Hidden naked shorts still have an IOU EXCEPT when a CUSIP is changed via a reverse merger or a stock split:

Reverse mergers and reverse splits typically result in a change in the CUSIP, the nine-digit identification symbol assigned to a public stock. Once that CUSIP changes, the naked shorter has no apparent way to close out the naked short position. No stock under the old CUSIP number exists anymore; it all automatically converts to the new CUSIP. Those trades can sit in the Obligation Warehouse forever, in theory. But the “aged fails” — essentially orphaned naked short transactions — remain on the naked shorter’s balance sheet as a liability to be paid later. By DiIorio’s reckoning, then, the cycle of naked shorting and reverse splits would inevitably result in an ever-increasing number of aged fails. And if that was happening, and those liabilities grew bigger and bigger, then federal regulators could see the outlines of the scheme on any financial statement. DiIorio believed Knight accounted for its aged fails in the “sold not yet purchased” liability on its balance sheet. That’s supposed to be an inventory of stocks for use in future market making, which goes up and down as orders are filled. But DiIorio says it was a hiding place for a billowing structural liability. And consider this: According to its own financial reports, Knight’s “sold not yet purchased” liability jumped from $385 million at the beginning of 2008 to $1.9 billion by mid-2011.



What exactly does this mean?
I believe this allows the naked shorts to never have to cover their position if there was a change in a CUSIP via a merger or r/s.
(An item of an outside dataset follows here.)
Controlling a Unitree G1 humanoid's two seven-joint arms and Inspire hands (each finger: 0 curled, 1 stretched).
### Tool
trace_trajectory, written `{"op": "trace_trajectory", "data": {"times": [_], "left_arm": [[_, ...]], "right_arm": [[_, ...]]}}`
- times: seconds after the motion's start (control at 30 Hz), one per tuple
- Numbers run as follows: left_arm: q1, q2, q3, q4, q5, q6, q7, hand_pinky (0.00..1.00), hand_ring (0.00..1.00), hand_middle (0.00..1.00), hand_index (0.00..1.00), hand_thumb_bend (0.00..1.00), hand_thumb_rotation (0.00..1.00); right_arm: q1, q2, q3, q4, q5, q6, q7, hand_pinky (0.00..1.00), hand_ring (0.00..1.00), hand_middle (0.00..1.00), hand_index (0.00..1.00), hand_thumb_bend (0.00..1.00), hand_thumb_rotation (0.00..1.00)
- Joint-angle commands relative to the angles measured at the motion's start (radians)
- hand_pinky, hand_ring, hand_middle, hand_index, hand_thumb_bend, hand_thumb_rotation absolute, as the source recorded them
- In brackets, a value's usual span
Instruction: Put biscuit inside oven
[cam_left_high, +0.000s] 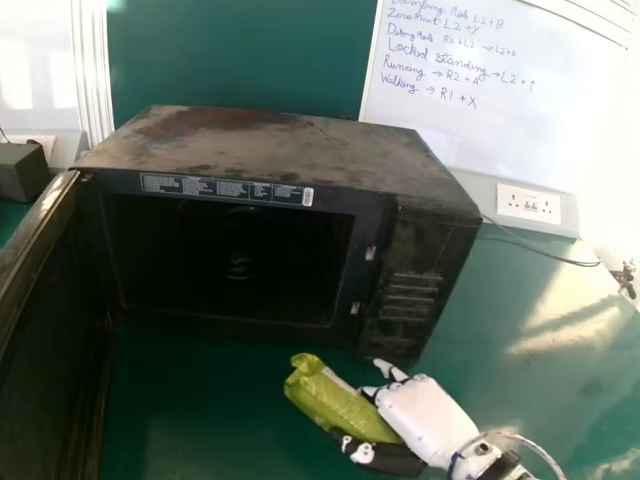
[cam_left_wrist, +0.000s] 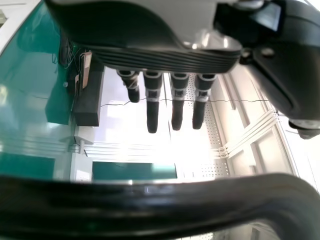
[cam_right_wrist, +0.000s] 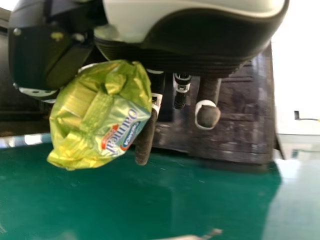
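Note:
In the head view my right hand (cam_left_high: 425, 412) is at the lower right, in front of the black microwave oven (cam_left_high: 280, 150), holding the green biscuit packet (cam_left_high: 338, 402) between thumb and fingers. The packet lies at a slant, its far end pointing toward the oven. In the right wrist view the yellow-green packet (cam_right_wrist: 102, 117) is pinched by my right hand (cam_right_wrist: 200, 50), and the oven's dark side (cam_right_wrist: 225, 120) is behind. The oven door (cam_left_high: 50, 330) stands open on the left, and the cavity (cam_left_high: 230, 260) is dark inside. My left hand (cam_left_wrist: 150, 55) has straight fingers in the left wrist view.
The green table (cam_left_high: 560, 350) extends to the right of the oven. A black box (cam_left_high: 22, 172) stands at the far left. Behind are a whiteboard (cam_left_high: 520, 130) and a wall socket (cam_left_high: 528, 204) with a cable. A dark curved bar (cam_left_wrist: 150, 207) crosses the left wrist view.

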Motion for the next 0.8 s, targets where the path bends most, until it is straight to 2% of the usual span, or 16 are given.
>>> {"op": "trace_trajectory", "data": {"times": [0.0,0.23,0.43,0.77], "left_arm": [[-0.007,-0.034,0.004,0.005,-0.001,-0.006,0.003,0.89,0.82,0.87,0.87,0.94,0.94],[0.001,-0.035,0.001,0.001,0.005,-0.001,0.005,0.92,0.82,0.88,0.87,0.90,0.93],[-0.018,-0.035,0.000,0.020,0.004,-0.011,0.001,0.93,0.82,0.89,0.87,0.91,0.95],[-0.011,-0.039,-0.014,0.010,0.003,-0.006,0.001,0.92,0.83,0.88,0.87,0.91,0.94]], "right_arm": [[0.001,0.014,-0.010,-0.023,0.012,-0.009,0.009,0.02,0.09,0.44,0.49,0.51,0.00],[-0.025,0.045,0.009,-0.022,0.013,-0.031,0.031,0.02,0.09,0.44,0.49,0.51,0.00],[-0.088,0.079,0.046,0.002,0.003,-0.054,0.042,0.03,0.10,0.43,0.49,0.51,0.00],[-0.161,0.149,0.105,0.029,-0.027,-0.038,0.061,0.03,0.10,0.43,0.49,0.51,0.00]]}}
Instead of covering their naked short position, they would place an indefinite liability on their balance sheet under “sold not yet purchased”.

How does this potentially relate to NWBO?
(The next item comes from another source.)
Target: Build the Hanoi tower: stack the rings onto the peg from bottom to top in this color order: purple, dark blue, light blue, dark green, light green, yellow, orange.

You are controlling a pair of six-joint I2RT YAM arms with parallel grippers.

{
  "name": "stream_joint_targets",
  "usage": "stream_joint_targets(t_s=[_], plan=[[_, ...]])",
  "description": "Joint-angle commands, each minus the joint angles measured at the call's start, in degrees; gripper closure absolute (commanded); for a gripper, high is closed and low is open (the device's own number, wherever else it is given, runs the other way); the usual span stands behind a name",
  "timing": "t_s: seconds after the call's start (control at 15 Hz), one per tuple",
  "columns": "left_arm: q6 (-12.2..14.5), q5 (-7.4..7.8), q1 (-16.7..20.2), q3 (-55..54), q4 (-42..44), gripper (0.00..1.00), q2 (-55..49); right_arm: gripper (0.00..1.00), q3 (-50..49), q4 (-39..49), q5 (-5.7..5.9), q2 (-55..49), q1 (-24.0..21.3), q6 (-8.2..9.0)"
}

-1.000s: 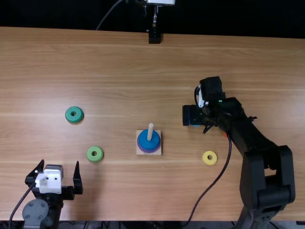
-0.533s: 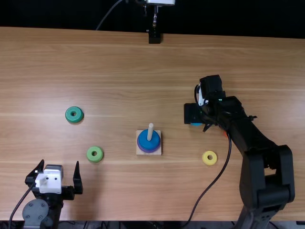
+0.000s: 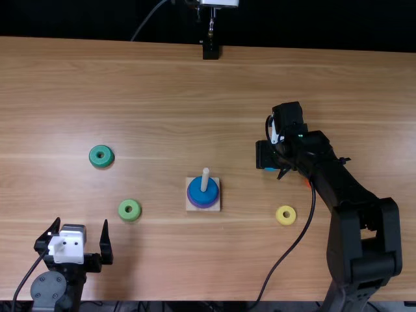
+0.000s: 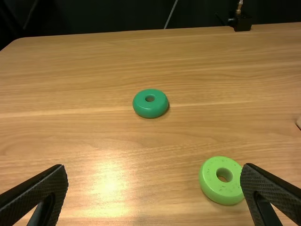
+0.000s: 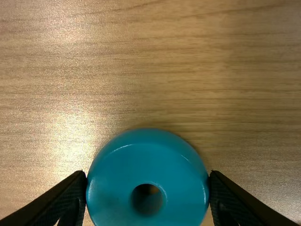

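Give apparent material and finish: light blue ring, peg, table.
Light blue ring: painted wood or plastic, can't tell which; glossy, with bright highlights along its rounded edge.
Peg: probably bare wood, going by its pale tan colour; looks unpainted.
Table: wood or wood-look laminate; streaky grain, satin sheen with soft glare patches.

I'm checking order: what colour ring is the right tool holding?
Light blue ring, best in right wrist view.

Wood tbl (image 3: 162, 84), dk grn ring (image 3: 95, 158), lt grn ring (image 3: 123, 211), yel ring (image 3: 279, 217), peg base (image 3: 217, 206), orng ring (image 3: 308, 183) part hid
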Motion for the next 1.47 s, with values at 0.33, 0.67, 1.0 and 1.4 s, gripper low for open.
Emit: stream_joint_targets(t_s=[0.33, 0.67, 1.0, 1.4], plan=[[-0.5, -0.51, -0.1, -6.4, -2.9, 0.0, -0.6, 1.0, 10.4, -19.6, 1.01, -1.1, 2.6, -1.77], [-0.5, -0.51, -0.1, -6.4, -2.9, 0.0, -0.6, 1.0, 17.9, -25.3, 1.01, -7.5, 6.8, -1.77], [-0.5, -0.51, -0.1, -6.4, -2.9, 0.0, -0.6, 1.0, 26.7, -34.0, 0.9, -10.6, 13.1, -1.03], [-0.5, -0.51, -0.1, -6.4, -2.9, 0.0, -0.6, 1.0, 36.9, -42.4, 0.9, -10.6, 19.7, -0.39]])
Knight has also been accused of the illegal practice of spoofing, which is a disruptive algorithmic trading activity employed by traders to outpace other market participants and to manipulate markets.


https://en.wikipedia.org/wiki/KCG_Holdings#:~:text=On%20April%2020%2C%202017%2C%20KCG,valued%20at%20approximately%20%241.4%20billion.

Who is Knight?
Knight Capital Group was purchased by KCG Holdings in 2013. In 2017 KCG Holdings was purchased by Virtu Financial.
https://en.wikipedia.org/wiki/Virtu_Financial

Who is Virtu Financial?
Virtu Financial is a corporate parent of Virtu Americas LLC, a Defendant in the NWBO lawsuit.
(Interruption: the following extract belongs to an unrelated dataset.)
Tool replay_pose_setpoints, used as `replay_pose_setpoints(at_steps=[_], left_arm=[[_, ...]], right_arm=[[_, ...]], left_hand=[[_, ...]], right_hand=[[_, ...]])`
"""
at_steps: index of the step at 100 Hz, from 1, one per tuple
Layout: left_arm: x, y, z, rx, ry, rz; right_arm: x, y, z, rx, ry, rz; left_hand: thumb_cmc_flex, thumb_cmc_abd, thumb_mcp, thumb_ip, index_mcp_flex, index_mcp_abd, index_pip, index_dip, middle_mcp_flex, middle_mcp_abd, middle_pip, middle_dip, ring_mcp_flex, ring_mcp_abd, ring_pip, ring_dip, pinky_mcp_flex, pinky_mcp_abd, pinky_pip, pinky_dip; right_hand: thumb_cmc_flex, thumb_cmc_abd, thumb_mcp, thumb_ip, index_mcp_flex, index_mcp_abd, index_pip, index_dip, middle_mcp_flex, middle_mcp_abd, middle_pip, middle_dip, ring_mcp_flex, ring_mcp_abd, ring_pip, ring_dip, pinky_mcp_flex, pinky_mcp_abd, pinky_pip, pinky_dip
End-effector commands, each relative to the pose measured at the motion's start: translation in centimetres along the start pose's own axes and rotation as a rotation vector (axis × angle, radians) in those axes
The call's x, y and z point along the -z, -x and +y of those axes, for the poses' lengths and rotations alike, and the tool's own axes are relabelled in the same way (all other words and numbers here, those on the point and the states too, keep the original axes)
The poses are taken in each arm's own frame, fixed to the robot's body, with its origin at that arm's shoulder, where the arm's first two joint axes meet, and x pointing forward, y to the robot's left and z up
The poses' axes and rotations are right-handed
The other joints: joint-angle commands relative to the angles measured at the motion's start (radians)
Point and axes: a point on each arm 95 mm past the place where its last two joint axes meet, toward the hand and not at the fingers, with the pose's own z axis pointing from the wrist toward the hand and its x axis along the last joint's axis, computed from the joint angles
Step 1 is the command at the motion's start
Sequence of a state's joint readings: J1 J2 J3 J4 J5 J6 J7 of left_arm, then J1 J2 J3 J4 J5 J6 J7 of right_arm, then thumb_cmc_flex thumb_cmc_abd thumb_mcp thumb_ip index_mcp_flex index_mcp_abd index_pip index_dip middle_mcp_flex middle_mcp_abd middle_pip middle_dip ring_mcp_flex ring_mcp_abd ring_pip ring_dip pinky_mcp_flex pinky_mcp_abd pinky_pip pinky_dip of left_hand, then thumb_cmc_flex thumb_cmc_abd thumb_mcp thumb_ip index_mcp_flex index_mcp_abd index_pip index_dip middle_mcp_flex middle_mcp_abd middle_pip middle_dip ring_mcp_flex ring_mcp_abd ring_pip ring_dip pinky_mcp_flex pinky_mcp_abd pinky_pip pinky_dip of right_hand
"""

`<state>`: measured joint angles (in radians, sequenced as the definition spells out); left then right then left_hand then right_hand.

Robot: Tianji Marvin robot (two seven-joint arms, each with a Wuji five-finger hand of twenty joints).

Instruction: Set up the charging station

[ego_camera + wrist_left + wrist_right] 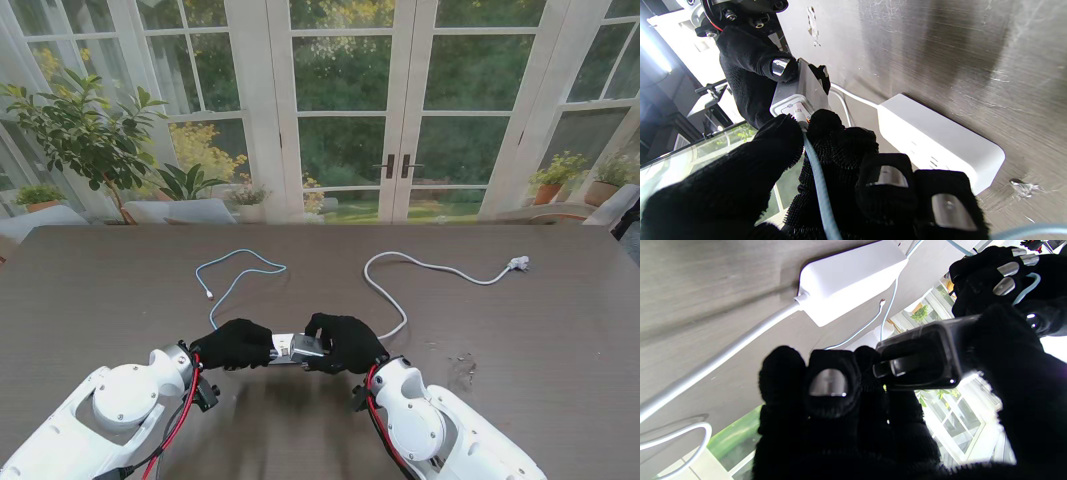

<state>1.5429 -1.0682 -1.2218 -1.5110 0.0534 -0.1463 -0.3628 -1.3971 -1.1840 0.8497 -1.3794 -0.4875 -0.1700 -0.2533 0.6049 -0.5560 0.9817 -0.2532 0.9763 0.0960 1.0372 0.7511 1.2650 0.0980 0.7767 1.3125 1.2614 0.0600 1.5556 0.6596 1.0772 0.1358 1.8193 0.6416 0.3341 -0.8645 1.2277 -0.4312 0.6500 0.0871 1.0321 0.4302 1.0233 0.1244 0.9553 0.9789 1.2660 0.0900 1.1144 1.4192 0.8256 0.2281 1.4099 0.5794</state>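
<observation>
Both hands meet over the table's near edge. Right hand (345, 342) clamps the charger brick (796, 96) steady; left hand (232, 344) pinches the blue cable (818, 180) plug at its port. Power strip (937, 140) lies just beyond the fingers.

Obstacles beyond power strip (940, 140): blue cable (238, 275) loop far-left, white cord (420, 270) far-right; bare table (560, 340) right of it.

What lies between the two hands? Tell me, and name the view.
A grey charger, held by the right hand, meeting the cable plug pinched by the left hand. The stand view shows it; the left wrist view shows the plug.
</observation>
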Motion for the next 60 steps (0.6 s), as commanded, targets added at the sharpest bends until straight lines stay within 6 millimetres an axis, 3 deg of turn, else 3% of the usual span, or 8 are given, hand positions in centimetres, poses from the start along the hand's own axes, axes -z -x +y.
replay_pose_setpoints(at_steps=[1,60], left_arm=[[-0.06,-0.03,0.25,0.009,0.021,0.0],[-0.19,0.08,0.14,0.054,0.021,0.005]], right_arm=[[-0.05,-0.27,-0.35,0.0,-0.009,0.014],[-0.01,-0.5,-0.55,0.078,0.058,0.082]], left_hand=[[-0.01,0.038,0.052,-0.033,-0.001,0.033,0.046,0.025,0.009,0.034,0.019,0.009,0.014,-0.068,0.063,0.01,0.014,-0.047,0.239,0.008],[-0.009,0.038,0.046,-0.029,0.002,0.03,0.042,0.026,0.011,0.029,0.021,0.009,0.015,-0.108,0.105,0.019,0.019,-0.082,0.275,0.017]], right_hand=[[0.115,0.103,0.178,0.063,0.049,-0.184,0.385,0.063,0.065,-0.114,0.062,0.003,0.044,-0.03,0.022,-0.745,0.014,-0.027,0.044,0.005],[0.105,0.098,0.187,0.058,0.049,-0.196,0.396,0.05,0.069,-0.122,0.068,-0.002,0.049,-0.042,0.023,-0.745,0.022,-0.039,0.043,0.001]])
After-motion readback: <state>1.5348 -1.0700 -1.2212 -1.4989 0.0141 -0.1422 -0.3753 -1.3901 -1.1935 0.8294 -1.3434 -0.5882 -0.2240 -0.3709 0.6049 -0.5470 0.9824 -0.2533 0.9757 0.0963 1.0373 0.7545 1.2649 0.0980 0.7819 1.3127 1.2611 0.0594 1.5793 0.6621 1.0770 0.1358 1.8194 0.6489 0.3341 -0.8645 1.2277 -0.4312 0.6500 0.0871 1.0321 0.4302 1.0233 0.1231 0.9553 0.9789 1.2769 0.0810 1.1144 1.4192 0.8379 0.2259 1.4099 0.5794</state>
Virtu Financial Balance Sheet
This shows $4.5b+ in liabilities for “sold, not yet purchased”


Takeaway:
I believe any action that leads to a CUSIP change designed to ‘burn the shorts’ is, in reality, only helping the shorts by allowing them to indefinitely avoid covering said shares and instead hiding them on the balance sheet as a "Sold, not yet purchased" liability. The story above is specifically relevant to Virtu Financial, but I believe similar stories exist for all the MMs listed in the NWBO lawsuit. The MMs would rather have their naked short positions be listed as an indefinite ongoing liability on their balance sheets versus actually having to cover their naked short position in NWBO.